Gegen diesen Subtyp stiegen die Antikörpertiter nach der Impfung mit den neuen Präparaten zwar ebenfalls an, aber in geringerem Maße als gegen BA.1: Der Zuwachs war dreimal so niedrig wie gegen BA.1. Die Antikörpertiter sind ein Ersatz-Parameter, der auf eine prinzipielle Wirksamkeit hindeutet. Man kann aus ihnen aber nicht exakt ableiten, wie viele Infektionen, Krankheitsfälle oder Tode vermieden werden können.

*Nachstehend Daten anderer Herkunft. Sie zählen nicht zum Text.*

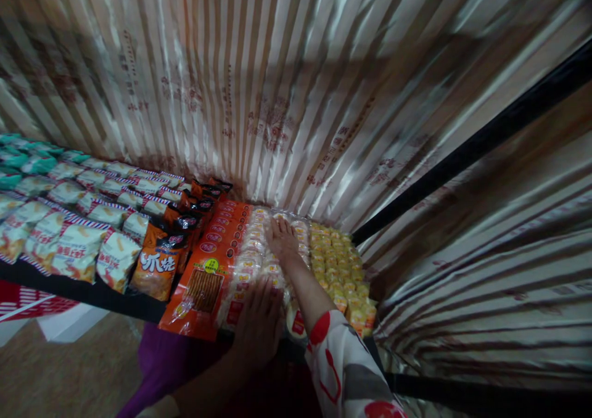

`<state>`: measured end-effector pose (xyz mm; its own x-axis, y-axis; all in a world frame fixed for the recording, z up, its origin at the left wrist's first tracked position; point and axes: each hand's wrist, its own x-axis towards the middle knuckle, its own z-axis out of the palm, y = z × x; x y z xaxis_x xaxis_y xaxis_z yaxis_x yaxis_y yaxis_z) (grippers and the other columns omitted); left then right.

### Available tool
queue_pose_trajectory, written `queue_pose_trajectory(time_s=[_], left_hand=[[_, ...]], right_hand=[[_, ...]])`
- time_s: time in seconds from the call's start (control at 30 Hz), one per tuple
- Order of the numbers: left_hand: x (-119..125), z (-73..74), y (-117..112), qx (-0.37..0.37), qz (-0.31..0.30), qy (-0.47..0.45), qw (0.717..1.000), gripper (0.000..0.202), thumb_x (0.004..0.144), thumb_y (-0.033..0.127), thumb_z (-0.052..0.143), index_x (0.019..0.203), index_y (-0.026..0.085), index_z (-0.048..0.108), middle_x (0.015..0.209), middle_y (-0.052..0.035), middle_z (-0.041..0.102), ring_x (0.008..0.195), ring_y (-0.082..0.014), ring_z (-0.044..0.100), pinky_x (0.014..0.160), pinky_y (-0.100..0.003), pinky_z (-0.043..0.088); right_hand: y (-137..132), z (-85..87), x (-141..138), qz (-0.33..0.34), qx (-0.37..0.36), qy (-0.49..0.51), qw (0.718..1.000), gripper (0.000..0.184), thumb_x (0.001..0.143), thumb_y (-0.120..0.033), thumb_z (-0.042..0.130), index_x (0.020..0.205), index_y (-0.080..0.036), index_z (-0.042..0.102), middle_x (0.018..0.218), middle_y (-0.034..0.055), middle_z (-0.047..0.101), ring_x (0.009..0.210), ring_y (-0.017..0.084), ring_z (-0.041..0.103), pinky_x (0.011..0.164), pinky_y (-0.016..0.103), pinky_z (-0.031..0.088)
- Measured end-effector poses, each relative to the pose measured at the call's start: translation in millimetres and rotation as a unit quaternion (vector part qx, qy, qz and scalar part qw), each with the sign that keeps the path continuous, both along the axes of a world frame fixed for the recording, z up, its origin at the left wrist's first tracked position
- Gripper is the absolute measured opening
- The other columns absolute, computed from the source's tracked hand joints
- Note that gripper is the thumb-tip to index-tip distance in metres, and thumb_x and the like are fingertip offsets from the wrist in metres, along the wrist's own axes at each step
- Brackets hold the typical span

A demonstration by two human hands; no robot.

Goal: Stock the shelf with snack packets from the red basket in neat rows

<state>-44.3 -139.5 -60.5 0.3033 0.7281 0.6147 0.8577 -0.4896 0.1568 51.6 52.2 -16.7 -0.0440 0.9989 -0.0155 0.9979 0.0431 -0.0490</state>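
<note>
Rows of small clear-wrapped white packs [250, 245] with red and yellow labels lie on a dark shelf. My left hand [259, 319] rests flat on the near end of these rows, fingers stretched forward. Farther back, my right hand [282, 239] lies palm down on the same packs, fingers spread out. To their left is a big orange snack bag [203, 288] with a picture of brown sticks on it. Small yellow-wrapped packs [335, 264] stand in rows to the right. Neither hand grips anything that I can see; parts of the packs are hidden beneath my hands.
Rows of white snack bags [78, 245], orange-and-black bags [160, 261] and green bags [39, 162] fill the shelf's left side. Striped, shiny printed sheeting [277, 97] hangs behind. A black pole [462, 147] slants up at the right. White boxes [69, 322] sit below the shelf.
</note>
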Motion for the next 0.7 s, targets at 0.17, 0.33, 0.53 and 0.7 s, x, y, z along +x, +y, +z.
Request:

Ein speziell gegen BA.5 und die sehr ähnliche Untervariante BA.4 gerichteter Impfstoff könnte zu einem späteren Zeitpunkt ebenfalls auf den deutschen Markt kommen. Biontech hat Ende August einen Antrag auf EU-Zulassung eines derartigen Produktes eingereicht. Am Mittwoch erhielt dieser Impfstoff ein positives Votum der US-Arzneimittelbehörde FDA. Er wurde anders als die BA.1-Impfstoffe noch nicht am Menschen, sondern lediglich an Tieren getestet.

Sollte man auf einen BA.5-Impfstoff warten?

Für Impfwillige stellt sich nun die Frage, ob sie sich mit einem der BA.1-Impfstoffe boostern oder doch lieber auf den möglicherweise später auf den Markt kommenden BA.5-Impfstoff warten sollten. Immunologe Watzl sagte der SZ, er sei ganz klar dafür, nicht zu warten. Zum einen sei "der BA.1-Impfstoff viel näher an der aktuellen BA.5-Variante dran als der Original-Impfstoff. Daher hat man mit dem BA-1-Impfstoff schon mal einen deutlichen Vorteil". Zum anderen seien noch einige Fragen offen.

So könne niemand sagen, wie viel besser das BA.5-Vakzin im Vergleich zum BA.1-Impfstoff sei. Es sei zudem offen, wann es tatsächlich verfügbar sein wird. Wenn die EMA auch Studien am Menschen für die Zulassung verlange, könnte sich das Verfahren bis November oder Dezember hinziehen. Außerdem lasse sich nicht vorhersagen, welche Varianten im Winter vorherrschen. Ein möglicher Kandidat sei BA.2.75, für den wohl der BA.1-Impfstoff besser passen würde. Allerdings sei auch die Variante BA.4.6 denkbar, in den Fall wäre wohl der BA.5-Impfstoff besser. Alles in allem aber, so Watzl, könne er aufgrund dieser Unsicherheiten keinem aktuell Impfwilligem empfehlen, auf den BA.5-Impfstoff zu warten.

Die Omikron-Variante war Ende vergangenen Jahres entdeckt worden. Seither hat sie sich in mehrere Subtypen aufgespalten. Verglichen mit anderen Varianten enthalten diese deutlich mehr Mutationen und erlauben dem Virus, der Immunantwort teilweise zu entkommen. Damit wirken auch die Impfungen nicht mehr so gut. Insbesondere der Schutz vor Infektionen lässt bereits mehrere Wochen bis Monate nach der Impfung nach. Der Schutz der herkömmlichen Vakzine vor schweren Erkrankungen ist dagegen weiterhin gut. Inwieweit die neuen Impfstoffe die Situation verändern, wird sich in den kommenden Wochen und Monaten zeigen.